In this article, we explore how HuggingFace transformers can be used in the biome.text NLP library, comparing their usage as an embedding layer, usage of the CLS token, and a scalar mix of all layers.
Created on October 15|Last edited on November 17
In recent years we experienced a shift towards transfer learning as the standard approach for solving NLP problems. Before this, models were usually trained entirely from scratch, utilizing at most pretrained word embeddings, but now it is very common to start with large pretrained language models as the backbone of a system and to set a task-specific head on top of it. This new paradigm has made it easier to find state-of-the-art architectures for a great variety of NLP tasks.
Almost all current language models are based on the transformer architecture. The awesome HuggingFace Transformers library provides access to hundreds of such pretrained language models including state-of-the-art models such as the infamous BERT, as well as community-driven models often covering a specific language type or resource requirements.

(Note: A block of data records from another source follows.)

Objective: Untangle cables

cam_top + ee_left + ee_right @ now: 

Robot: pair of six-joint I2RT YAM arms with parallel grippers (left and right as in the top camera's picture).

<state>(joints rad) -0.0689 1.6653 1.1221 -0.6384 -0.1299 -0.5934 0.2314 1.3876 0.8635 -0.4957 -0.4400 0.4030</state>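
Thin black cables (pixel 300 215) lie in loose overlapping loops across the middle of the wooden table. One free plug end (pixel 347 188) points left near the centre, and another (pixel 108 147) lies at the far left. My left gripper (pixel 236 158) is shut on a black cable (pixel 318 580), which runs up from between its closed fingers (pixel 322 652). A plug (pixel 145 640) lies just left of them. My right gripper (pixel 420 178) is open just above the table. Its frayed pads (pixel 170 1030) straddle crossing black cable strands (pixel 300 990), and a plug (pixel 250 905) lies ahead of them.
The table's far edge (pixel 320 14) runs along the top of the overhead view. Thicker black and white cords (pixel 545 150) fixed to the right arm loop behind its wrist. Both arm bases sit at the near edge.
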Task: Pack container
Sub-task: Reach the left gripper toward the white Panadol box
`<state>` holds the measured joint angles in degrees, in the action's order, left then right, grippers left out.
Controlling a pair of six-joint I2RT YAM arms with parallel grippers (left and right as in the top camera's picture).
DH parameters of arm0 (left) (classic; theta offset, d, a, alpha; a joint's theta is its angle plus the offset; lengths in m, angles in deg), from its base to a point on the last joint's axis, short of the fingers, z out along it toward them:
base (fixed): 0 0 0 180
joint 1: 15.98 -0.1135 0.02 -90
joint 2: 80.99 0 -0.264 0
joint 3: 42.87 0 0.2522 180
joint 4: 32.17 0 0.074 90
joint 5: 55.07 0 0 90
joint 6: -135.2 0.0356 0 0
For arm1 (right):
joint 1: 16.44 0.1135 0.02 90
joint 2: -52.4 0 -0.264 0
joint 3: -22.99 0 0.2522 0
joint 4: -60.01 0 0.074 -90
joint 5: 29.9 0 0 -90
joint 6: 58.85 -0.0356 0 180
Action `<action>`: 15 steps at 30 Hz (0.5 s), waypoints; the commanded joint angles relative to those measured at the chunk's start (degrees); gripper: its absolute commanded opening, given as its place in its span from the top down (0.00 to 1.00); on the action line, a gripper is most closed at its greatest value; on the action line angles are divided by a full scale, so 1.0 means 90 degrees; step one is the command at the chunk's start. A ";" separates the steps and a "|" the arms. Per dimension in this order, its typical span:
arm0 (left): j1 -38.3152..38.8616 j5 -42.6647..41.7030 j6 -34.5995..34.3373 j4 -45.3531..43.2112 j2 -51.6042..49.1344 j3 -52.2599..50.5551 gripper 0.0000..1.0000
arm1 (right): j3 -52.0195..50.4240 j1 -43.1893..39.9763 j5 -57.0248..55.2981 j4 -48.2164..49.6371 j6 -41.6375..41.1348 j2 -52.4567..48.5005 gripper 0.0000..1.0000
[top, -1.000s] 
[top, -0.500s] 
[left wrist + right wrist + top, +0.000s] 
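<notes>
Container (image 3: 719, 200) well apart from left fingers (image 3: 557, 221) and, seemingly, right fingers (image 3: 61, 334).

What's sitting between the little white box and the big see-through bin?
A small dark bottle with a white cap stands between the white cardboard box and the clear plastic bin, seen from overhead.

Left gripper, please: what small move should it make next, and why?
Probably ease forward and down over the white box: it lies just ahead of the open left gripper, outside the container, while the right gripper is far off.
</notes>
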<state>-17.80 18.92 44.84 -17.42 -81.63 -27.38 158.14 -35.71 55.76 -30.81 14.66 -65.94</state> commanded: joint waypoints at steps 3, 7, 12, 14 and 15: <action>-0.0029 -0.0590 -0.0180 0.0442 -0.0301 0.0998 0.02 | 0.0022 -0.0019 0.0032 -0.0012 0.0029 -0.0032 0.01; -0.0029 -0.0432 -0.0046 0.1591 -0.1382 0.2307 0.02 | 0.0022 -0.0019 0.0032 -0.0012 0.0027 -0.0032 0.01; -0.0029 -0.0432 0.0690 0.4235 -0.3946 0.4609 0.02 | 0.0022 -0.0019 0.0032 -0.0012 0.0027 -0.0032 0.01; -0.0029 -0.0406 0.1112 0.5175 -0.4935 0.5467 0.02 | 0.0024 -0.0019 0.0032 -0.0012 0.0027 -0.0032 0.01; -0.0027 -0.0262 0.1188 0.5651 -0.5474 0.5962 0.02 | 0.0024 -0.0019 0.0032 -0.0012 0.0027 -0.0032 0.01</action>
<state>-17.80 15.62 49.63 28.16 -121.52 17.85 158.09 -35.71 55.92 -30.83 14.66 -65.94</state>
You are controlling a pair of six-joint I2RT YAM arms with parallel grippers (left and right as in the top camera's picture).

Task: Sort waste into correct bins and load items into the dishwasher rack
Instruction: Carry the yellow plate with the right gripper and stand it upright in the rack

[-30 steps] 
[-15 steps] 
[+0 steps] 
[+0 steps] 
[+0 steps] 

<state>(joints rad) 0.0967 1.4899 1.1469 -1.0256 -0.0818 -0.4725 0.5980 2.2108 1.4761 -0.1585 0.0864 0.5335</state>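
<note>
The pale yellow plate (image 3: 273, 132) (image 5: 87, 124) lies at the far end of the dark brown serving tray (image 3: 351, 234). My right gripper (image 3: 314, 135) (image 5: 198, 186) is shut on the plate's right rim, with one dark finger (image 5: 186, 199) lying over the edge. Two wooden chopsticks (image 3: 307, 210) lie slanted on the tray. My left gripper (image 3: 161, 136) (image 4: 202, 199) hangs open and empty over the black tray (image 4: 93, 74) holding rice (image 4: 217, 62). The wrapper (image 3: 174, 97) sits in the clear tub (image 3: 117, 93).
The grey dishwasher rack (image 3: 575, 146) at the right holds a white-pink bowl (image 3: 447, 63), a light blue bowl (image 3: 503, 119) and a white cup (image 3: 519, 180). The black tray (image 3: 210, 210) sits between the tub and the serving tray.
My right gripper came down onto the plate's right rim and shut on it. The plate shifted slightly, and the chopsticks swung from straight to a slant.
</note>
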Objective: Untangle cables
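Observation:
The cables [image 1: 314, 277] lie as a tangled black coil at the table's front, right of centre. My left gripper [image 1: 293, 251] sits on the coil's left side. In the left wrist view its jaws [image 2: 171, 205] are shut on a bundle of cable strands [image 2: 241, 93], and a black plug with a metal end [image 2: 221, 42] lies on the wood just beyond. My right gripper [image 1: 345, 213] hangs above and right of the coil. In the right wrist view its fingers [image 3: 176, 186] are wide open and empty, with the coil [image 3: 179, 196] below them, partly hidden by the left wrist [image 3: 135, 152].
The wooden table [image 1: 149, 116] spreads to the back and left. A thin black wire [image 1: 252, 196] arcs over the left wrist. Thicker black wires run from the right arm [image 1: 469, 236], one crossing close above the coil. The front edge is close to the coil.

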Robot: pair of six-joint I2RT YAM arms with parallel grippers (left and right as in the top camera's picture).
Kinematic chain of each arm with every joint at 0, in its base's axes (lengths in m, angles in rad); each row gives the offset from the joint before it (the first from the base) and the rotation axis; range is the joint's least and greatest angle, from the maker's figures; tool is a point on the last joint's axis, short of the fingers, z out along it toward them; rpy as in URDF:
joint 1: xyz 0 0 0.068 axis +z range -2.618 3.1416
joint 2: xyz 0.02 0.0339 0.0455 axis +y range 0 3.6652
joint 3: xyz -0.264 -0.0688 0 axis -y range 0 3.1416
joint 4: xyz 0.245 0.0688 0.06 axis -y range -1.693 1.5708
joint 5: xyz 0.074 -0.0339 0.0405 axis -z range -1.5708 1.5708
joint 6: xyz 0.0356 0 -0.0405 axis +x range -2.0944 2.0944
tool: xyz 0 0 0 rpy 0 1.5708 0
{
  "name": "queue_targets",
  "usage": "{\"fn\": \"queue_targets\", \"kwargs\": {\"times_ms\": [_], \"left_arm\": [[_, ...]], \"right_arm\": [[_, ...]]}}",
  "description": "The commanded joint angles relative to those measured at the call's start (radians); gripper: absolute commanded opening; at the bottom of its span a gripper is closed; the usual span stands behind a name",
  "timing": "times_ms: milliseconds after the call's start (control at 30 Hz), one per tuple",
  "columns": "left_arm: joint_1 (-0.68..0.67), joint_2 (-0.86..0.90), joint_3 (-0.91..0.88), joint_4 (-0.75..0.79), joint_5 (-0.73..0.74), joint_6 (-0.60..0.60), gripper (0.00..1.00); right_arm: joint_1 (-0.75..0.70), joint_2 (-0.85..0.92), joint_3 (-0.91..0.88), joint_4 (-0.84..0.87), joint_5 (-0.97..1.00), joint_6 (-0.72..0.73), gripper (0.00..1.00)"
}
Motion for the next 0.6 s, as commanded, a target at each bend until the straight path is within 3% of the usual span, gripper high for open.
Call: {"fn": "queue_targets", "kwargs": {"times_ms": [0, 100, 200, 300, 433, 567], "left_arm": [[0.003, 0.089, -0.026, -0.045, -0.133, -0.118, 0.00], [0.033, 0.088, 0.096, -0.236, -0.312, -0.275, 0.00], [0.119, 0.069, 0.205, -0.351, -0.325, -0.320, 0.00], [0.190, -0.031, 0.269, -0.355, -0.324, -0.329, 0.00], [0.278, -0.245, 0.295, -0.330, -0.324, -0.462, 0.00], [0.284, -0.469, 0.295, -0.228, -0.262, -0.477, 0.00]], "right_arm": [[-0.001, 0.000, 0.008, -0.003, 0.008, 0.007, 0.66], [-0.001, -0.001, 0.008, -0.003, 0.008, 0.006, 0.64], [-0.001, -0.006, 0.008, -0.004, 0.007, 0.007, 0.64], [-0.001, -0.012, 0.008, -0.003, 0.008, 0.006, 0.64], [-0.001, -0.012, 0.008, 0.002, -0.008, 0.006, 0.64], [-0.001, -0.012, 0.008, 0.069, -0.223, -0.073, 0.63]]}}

biome.text is a practical and easy-to-use NLP python library built on top of the impressive AllenNLP platform. It makes the introduction of HuggingFace transformers into your custom NLP model very easy and allows for an agile workflow even with state-of-the-art technologies. In this article, we explore a few ways to use transformers in biome.text solving a text classification task, in which we try to predict the category in the Arxiv Dataset.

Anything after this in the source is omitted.